**Description of the task:**
Emit the data below verbatim, stripping out any pictures.

**Record excerpts:**
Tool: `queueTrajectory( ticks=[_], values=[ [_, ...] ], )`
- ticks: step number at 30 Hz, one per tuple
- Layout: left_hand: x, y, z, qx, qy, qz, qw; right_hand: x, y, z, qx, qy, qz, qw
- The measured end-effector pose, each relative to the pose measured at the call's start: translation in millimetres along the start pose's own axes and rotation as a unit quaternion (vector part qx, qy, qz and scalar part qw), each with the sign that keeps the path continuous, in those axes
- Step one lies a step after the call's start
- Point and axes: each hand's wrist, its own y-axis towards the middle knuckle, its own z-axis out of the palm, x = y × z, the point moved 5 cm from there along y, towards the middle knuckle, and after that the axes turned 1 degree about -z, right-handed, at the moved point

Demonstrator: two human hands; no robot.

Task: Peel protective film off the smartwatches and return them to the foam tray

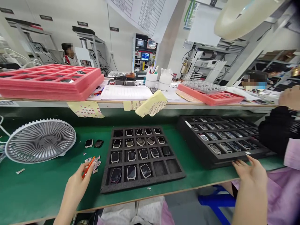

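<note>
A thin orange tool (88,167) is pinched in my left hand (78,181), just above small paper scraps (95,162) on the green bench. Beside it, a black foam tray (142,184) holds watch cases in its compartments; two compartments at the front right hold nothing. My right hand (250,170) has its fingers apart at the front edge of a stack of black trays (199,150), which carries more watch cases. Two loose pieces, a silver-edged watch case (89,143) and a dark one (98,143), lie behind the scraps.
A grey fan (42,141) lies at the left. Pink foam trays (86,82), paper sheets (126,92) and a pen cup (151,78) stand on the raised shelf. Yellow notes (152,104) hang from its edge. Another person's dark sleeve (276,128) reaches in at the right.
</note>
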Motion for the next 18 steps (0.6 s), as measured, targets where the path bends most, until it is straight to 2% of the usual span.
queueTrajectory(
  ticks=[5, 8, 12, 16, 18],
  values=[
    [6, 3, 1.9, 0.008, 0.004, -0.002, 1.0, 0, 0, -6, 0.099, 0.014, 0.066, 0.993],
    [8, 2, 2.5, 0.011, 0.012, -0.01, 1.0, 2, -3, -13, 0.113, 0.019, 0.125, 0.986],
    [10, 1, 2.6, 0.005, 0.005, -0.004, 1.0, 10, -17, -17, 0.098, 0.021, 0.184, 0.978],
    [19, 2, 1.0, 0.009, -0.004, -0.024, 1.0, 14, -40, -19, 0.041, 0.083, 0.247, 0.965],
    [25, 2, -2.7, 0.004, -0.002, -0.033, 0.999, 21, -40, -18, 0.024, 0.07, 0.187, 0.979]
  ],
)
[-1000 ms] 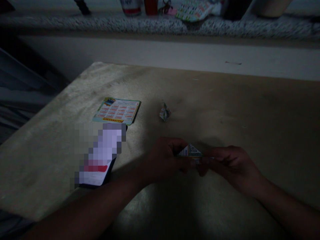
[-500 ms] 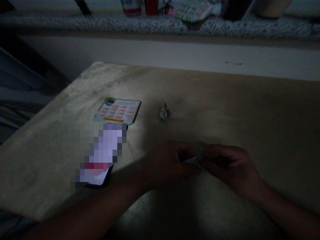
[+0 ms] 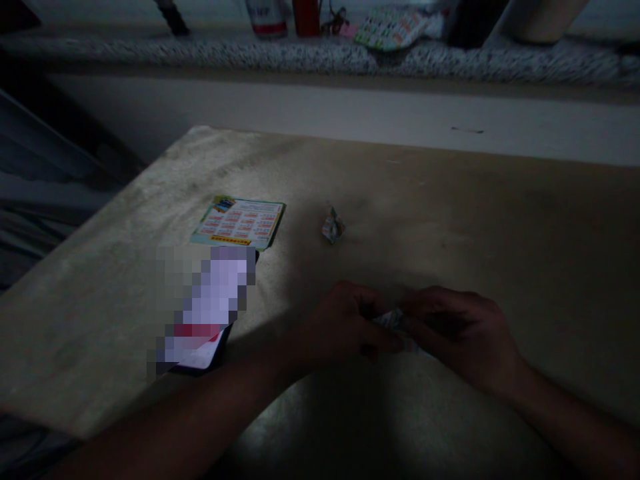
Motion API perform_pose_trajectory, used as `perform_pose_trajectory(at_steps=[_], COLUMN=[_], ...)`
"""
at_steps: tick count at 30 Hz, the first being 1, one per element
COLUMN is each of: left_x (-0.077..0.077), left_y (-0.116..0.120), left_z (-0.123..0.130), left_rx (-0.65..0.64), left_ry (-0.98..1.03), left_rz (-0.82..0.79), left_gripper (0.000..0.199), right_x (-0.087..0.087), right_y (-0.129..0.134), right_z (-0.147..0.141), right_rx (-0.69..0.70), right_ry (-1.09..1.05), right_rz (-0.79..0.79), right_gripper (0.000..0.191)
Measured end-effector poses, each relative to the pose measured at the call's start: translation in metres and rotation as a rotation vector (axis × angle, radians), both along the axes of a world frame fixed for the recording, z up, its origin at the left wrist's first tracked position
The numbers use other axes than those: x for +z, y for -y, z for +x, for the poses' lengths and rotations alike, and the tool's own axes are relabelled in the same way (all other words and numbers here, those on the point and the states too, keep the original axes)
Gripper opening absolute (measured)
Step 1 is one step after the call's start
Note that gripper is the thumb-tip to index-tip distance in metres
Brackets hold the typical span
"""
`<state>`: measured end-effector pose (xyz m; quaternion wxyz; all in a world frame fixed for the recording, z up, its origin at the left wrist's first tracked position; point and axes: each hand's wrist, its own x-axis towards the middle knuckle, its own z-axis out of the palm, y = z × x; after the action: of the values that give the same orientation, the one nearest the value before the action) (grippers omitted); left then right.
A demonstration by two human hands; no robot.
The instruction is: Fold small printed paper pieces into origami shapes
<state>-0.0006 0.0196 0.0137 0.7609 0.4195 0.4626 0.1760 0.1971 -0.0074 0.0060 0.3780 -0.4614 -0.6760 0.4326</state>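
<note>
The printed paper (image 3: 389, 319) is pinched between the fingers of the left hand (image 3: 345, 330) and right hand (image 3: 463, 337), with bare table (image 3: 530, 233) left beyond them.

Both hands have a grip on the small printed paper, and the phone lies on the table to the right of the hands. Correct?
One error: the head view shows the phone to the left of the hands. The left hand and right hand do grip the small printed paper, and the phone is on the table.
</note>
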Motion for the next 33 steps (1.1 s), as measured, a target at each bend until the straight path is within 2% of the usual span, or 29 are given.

**Task output:**
Tool: `queueTrajectory( ticks=[_], values=[ [_, ...] ], )`
- ticks: step number at 30 Hz, one per tuple
- Layout: left_hand: x, y, z, qx, qy, qz, qw; right_hand: x, y, z, qx, qy, qz, qw
- The measured end-effector pose, each relative to the pose measured at the call's start: translation in millimetres along the start pose's own axes and rotation as a unit quaternion (vector part qx, qy, qz and scalar part qw), each with the sign that keeps the path continuous, in those axes
- Step one lies a step after the call's start
- Point and axes: each hand's wrist, its own y-axis towards the middle knuckle, its own z-axis out of the palm, x = y × z, the point moved 5 cm from there along y, towards the middle knuckle, and after that the axes turned 1 degree about -z, right-handed, at the moved point

Demonstrator: two human hands; no robot.

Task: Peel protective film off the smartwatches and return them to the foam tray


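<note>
A thin orange tool (88,167) is pinched in my left hand (78,181), just above small paper scraps (95,162) on the green bench. Beside it, a black foam tray (142,184) holds watch cases in its compartments; two compartments at the front right hold nothing. My right hand (250,170) has its fingers apart at the front edge of a stack of black trays (199,150), which carries more watch cases. Two loose pieces, a silver-edged watch case (89,143) and a dark one (98,143), lie behind the scraps.
A grey fan (42,141) lies at the left. Pink foam trays (86,82), paper sheets (126,92) and a pen cup (151,78) stand on the raised shelf. Yellow notes (152,104) hang from its edge. Another person's dark sleeve (276,128) reaches in at the right.
</note>
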Motion for the next 18 steps (0.6 s), as measured, targets where the path bends most, until it is straight to 2% of the usual span.
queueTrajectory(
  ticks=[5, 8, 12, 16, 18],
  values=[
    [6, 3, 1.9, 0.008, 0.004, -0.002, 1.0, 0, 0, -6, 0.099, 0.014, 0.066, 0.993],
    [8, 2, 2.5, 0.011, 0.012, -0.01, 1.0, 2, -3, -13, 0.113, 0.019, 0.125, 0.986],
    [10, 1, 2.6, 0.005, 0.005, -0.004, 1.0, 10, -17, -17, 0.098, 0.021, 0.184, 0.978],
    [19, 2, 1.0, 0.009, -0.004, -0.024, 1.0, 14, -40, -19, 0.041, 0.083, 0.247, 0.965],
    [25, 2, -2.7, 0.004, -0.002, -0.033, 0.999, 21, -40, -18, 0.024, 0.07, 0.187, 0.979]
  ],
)
[-1000 ms] 
[-500 ms] 
[+0 ms] 
Motion API perform_pose_trajectory, used as `perform_pose_trajectory(at_steps=[_], COLUMN=[_], ...)`
"""
at_steps: tick count at 30 Hz, the first being 1, one per element
COLUMN is each of: left_x (-0.077..0.077), left_y (-0.116..0.120), left_z (-0.123..0.130), left_rx (-0.65..0.64), left_ry (-0.98..1.03), left_rz (-0.82..0.79), left_gripper (0.000..0.199), right_x (-0.087..0.087), right_y (-0.129..0.134), right_z (-0.147..0.141), right_rx (-0.69..0.70), right_ry (-1.09..1.05), right_rz (-0.79..0.79), right_gripper (0.000..0.191)
Measured end-effector poses, each relative to the pose measured at the call's start: translation in metres and rotation as a rotation vector (axis × angle, radians), both along the axes of a world frame fixed for the recording, z up, its origin at the left wrist's first tracked position
The numbers use other axes than those: x for +z, y for -y, z for +x, for the poses' lengths and rotations alike, and the tool's own axes are relabelled in the same way (all other words and numbers here, those on the point and the states too, keep the original axes)
Gripper opening absolute (measured)
Step 1 is one step after the call's start
Note that gripper is the thumb-tip to index-tip distance in metres
Brackets hold the typical span
"""
`<state>`: measured end-effector pose (xyz m; quaternion wxyz; all in a world frame fixed for the recording, z up, its origin at the left wrist's first tracked position; point and axes: each hand's wrist, its own x-axis towards the middle knuckle, its own z-axis out of the palm, y = z × x; after the action: of the values that give the same orientation, the one nearest the value before the action) (grippers omitted); left then right.
A demonstration by two human hands; no robot.
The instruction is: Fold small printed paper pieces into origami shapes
<state>-0.0006 0.0196 0.0137 0.7609 0.4195 0.4626 0.1760 0.1971 -0.0074 0.0060 0.3780 -0.4614 -0.6760 0.4326</state>
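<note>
The printed paper (image 3: 389, 319) is pinched between the fingers of the left hand (image 3: 345, 330) and right hand (image 3: 463, 337), with bare table (image 3: 530, 233) left beyond them.

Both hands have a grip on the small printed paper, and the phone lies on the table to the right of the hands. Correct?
One error: the head view shows the phone to the left of the hands. The left hand and right hand do grip the small printed paper, and the phone is on the table.
</note>
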Motion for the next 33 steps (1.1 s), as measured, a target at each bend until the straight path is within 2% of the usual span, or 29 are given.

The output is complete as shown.